Votes, of course, sometimes follow the leadership, which is where the LGBT advocacy organization Immigration Equality is targeting its lobbying efforts.

"We've come to focus less on the absolute number than on building support in the key committees that the bill depends on to move forward," executive director Rachel B. Tiven told The Advocate, "so really focusing on the judiciary committee in the Senate and the immigration subcommittee of the judiciary in the House."

Representative Nadler said he was getting "positive signals from key members" of the chamber's immigration subcommittee.

"We hope it can progress this year and perhaps be folded into the omnibus immigration, which we expect to enact during the next Congress," he said. Asked whether the legislation had a better chance of passing as a stand-alone measure or perhaps being folded into the larger immigration bill, Nadler said it was too early to tell.

"We won't really know until negotiations start on that bill in earnest," he said of the larger immigration package. "I don't know what the chances are of a comprehensive bill passing right now. We're going to have to make that tactical judgment going forward."

In an effort to build support for UAFA, Immigration Equality recently hired a policy director, Julie Kruse, who is now based in Washington, D.C. The organization also met with the Obama transition team and, although Tiven said they were in "listening mode," she added that they were "very knowledgeable about the extra challenges LGBT immigrants and their families have to contend with."

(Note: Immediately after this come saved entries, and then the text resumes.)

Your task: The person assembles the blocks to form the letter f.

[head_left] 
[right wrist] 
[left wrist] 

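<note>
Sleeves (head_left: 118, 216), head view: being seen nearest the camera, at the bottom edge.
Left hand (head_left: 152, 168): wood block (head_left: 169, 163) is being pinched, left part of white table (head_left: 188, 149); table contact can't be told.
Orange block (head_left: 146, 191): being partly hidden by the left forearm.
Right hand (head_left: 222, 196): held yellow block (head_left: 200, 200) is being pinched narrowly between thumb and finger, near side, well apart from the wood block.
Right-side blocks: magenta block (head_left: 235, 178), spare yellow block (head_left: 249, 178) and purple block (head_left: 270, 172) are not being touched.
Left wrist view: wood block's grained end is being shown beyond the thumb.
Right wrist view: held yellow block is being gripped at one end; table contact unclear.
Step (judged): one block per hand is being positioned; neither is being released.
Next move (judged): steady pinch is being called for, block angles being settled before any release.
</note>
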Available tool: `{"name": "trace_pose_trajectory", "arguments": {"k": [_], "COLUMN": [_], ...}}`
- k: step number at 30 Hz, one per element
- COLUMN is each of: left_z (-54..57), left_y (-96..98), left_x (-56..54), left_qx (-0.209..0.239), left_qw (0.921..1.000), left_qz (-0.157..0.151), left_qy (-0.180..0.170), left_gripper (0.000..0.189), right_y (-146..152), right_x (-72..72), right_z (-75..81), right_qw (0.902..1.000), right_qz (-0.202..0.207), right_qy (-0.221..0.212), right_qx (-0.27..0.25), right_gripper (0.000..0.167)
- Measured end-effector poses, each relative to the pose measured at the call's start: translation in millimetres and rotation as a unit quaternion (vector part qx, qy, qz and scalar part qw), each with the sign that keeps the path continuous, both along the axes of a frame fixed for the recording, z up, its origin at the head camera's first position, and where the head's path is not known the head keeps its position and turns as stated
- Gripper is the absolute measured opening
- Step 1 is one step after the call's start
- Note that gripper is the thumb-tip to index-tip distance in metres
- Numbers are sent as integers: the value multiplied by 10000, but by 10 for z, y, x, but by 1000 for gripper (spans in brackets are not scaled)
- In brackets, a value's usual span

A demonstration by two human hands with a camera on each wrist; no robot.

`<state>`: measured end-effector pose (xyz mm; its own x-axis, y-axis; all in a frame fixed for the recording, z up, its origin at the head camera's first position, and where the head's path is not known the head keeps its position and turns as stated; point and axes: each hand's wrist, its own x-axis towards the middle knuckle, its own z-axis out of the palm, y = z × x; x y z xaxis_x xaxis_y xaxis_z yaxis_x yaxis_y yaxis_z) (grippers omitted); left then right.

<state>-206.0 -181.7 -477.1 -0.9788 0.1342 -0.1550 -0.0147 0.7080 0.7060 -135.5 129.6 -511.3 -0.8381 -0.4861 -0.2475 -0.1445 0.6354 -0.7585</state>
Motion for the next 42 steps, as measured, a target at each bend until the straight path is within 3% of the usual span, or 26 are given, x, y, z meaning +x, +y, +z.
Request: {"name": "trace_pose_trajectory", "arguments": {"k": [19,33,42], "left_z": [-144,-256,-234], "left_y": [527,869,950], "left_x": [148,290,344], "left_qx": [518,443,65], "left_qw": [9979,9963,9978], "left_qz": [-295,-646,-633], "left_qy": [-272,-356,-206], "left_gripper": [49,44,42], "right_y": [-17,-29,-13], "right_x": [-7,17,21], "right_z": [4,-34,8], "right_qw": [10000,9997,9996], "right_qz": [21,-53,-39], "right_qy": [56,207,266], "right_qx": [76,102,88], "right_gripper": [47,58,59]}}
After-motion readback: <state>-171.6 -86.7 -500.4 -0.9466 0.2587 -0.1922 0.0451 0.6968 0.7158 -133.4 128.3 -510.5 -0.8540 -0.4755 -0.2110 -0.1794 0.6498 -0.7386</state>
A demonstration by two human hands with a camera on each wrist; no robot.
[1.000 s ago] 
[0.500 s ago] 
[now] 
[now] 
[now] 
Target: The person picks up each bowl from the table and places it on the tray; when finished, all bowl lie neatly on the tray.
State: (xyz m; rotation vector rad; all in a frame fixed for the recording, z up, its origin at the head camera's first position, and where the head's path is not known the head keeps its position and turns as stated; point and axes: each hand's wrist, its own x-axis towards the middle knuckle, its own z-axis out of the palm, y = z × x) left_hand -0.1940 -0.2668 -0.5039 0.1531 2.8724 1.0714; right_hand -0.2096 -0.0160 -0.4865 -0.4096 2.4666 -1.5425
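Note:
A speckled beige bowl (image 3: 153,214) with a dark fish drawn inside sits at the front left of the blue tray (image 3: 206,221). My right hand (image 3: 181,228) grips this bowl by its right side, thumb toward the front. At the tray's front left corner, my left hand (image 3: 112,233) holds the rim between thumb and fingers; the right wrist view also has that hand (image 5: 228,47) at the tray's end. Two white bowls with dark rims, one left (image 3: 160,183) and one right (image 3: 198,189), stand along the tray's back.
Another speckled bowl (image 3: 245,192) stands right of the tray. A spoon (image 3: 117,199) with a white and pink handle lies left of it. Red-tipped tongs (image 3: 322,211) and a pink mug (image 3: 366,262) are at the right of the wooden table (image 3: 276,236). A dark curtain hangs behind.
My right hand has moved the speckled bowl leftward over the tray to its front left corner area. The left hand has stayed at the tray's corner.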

Sissi Loftin and Janet of Brattleboro, Vt., is one such couple. Though they were joined in a civil union in 2000 and May will mark their 25th anniversary, they will not be able to celebrate together. "The Constitution guarantees us life, liberty, and the pursuit of happiness, and this really affects my happiness," Loftin said of their forced separation.

Janet, a British citizen whose last name has been omitted to protect her identity, said the situation makes her angry and depressed at times. "The only way I can be here at the moment is on a tourist visa, with a maximum of 90 days," she said. "The rest of the time I go back to England and I feel like I'm living in exile, waiting for my life to happen."

Tiven said the estimated 37,000 gay binational couples affected nationwide are not looking for any loopholes in the immigration system -- they simply want the opportunity to meet the same standard of proof that straight couples meet, of which a marriage certificate is just one element.

"You go through a whole process in which you show documentation, you're interviewed, and you're proving that you are a bona fide couple and this is not a marriage of convenience," Tiven explained. "Our couples would love the opportunity to show the leases and the mortgages, the joint bank accounts, the children they're raising, the vacations, and all the kinds of documentation people have when they've made a life together."

At least 19 countries currently allow lesbian and gay residents to sponsor permanent partners for legal immigration, including Australia, Belgium, Brazil, Canada, Denmark, Finland, France, Germany, Iceland, Israel, the Netherlands, New Zealand, Norway, Portugal, South Africa, Spain, Sweden, Switzerland, and the United Kingdom.

Sen. Patrick Leahy of Vermont, Democratic chairman of the judiciary committee, introduced a companion bill in the Senate. It had 19 cosponsors last session and will require at least 60 votes to overcome a filibuster.